Useful only for classification, not prognostic significance. |
The design of the spine is awkard enough as it is, with the majority of the body's weight being transferred through L5-S1, but as if to make an awkward system even a little more awkward, every so often congenital vertebral variations occur at the lumbosacral junction and confuses the typical layout (see
Hox genes in the 9/29/2011 post).
There are two main possibilities for a lumbosacral transitional vertebrae:
- "
lumbarization of S1"
- "
sacralization of L5"
which seem to be two ways of looking at the same thing... except in the first situation you essentially end up with an extra lumbar vertebra ("L6"), and in the second, you end up with one too few lumbar vertebrae (L1-L4). Note that, unlike the "gorilla bone" example from 9/29/2011, it's assumed that there are the normal 12 ribs in both these situations, but then again it's more common to have thoracolumbar variations if there is a lumbosacral variation...
... so the final result of all this madness is that the only absolutely sure way to know which variations you're dealing with in the spine is to count down from C2...
...and numbering of these segments is critical since they frequently get intervened upon, either by surgery or by anesthesia.
A recent study demonstrated that the iliolumbar ligament (described as "absent in 70%" in earlier studies), actually denotes the lowest lumbar vertebra,
which is not always L5 and should not be used as a marker for L5.
Some object to the use of "L6" as the best term for this lowest lumbarized S1 vertebra since there is no L6 nerve root. If "L6" is used, then the S1 nerve root would pass out beneath it, and then the S2 nerve root would passes out below/through the S1 neuroforamina...... and the whole vertebra-nerve root thing goes cattywhompus.

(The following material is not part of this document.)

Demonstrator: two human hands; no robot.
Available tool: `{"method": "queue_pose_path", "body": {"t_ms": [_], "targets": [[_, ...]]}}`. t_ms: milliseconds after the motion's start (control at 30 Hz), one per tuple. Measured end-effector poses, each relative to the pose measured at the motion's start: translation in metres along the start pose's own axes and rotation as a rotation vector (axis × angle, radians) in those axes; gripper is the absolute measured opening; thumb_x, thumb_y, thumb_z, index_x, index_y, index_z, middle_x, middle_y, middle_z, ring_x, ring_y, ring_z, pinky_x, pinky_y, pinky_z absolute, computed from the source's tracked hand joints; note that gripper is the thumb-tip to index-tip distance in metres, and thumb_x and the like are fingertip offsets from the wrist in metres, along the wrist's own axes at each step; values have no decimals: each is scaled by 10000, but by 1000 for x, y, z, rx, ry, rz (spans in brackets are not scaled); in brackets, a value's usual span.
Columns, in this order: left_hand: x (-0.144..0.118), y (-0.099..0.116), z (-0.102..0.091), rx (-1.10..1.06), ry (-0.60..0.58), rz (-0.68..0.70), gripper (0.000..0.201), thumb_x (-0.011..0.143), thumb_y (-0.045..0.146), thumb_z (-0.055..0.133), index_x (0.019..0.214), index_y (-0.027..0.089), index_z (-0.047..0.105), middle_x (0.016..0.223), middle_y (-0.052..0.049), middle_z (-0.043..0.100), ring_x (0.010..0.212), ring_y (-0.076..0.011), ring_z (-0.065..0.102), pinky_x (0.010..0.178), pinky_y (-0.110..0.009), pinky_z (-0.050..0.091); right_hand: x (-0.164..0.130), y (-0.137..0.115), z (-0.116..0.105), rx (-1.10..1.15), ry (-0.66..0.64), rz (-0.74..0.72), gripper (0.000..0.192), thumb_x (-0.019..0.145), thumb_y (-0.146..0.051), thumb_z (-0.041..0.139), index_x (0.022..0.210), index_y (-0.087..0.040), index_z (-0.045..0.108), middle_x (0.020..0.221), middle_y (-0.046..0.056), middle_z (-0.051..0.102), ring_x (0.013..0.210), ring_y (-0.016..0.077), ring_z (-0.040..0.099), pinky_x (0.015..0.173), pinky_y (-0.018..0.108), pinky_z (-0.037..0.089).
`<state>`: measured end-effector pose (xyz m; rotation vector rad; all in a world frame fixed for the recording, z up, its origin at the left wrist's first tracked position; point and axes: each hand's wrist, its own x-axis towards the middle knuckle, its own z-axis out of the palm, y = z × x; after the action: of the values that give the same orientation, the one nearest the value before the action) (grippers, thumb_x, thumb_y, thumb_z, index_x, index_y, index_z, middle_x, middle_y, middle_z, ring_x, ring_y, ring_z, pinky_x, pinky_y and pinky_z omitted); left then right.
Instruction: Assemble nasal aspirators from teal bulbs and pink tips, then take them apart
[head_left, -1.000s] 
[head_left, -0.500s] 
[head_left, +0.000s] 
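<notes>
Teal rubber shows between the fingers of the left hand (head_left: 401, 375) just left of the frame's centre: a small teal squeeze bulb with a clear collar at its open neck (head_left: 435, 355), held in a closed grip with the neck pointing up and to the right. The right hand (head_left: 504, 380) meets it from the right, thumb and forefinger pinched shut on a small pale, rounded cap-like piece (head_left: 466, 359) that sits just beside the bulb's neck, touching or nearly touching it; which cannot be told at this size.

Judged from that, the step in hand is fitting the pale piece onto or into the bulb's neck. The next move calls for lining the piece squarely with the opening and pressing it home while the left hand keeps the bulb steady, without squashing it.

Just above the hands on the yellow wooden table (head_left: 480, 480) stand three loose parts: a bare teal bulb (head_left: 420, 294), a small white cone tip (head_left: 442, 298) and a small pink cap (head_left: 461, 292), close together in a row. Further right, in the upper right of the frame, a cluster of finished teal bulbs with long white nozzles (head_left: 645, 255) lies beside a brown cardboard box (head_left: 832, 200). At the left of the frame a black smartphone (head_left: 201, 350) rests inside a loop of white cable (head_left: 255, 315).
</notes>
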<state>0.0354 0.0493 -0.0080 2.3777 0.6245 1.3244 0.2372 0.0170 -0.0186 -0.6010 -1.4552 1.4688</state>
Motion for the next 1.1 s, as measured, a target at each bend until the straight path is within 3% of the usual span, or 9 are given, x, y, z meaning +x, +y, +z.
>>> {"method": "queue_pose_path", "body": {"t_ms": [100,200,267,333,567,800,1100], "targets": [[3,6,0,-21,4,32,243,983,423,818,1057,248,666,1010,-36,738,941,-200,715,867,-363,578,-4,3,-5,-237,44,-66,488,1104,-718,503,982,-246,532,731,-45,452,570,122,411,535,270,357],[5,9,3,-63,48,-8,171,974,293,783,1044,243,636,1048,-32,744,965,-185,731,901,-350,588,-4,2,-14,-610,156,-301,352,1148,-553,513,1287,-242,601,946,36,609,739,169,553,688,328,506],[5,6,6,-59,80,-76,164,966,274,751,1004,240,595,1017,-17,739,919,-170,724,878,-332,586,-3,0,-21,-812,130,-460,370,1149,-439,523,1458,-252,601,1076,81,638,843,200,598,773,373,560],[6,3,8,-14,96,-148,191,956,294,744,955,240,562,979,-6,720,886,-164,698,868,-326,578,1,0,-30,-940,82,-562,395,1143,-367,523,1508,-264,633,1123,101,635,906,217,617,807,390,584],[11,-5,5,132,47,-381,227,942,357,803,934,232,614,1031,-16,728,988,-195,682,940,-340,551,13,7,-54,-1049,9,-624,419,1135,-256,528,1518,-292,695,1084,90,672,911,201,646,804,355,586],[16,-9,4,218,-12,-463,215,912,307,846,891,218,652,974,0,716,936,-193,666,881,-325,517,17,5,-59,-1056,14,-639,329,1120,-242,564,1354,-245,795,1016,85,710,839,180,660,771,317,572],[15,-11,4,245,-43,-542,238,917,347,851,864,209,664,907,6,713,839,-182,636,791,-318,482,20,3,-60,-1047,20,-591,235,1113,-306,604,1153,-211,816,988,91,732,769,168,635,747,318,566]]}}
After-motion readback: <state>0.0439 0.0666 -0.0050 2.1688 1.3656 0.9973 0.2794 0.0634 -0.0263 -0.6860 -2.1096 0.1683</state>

It is claimed by some, however, that the L5 nerve root always passes out the "last mobile" segment of the spine, so in a patient with a lumbarized S1 like the one below, the last mobile level is L6-S2, and the functional L5 nerve root corresponds to the "L6" nerve root. The point hold true for
patients with a sacralized L5 as well, and the L4 nerve root serves the usual function of the L5 nerve root. This point has been debated, and some feel that this nerve root also shares some aspects of S1... but as of today, no thorough study has determined which is correct (perhaps both).
One other side note: whether lumbosacral transitional vertebrae is related to low back pain is controversial. A recent study demonstrated that nearly a 1/3 of a normal population sample had at least minor changes of transitional lumbosacral vertebrae in the spine, implying that it may not be as closely associated with low back pain as was once thought. Another recent study positively correlated Castellvi types II and IV with an increase in low back pain.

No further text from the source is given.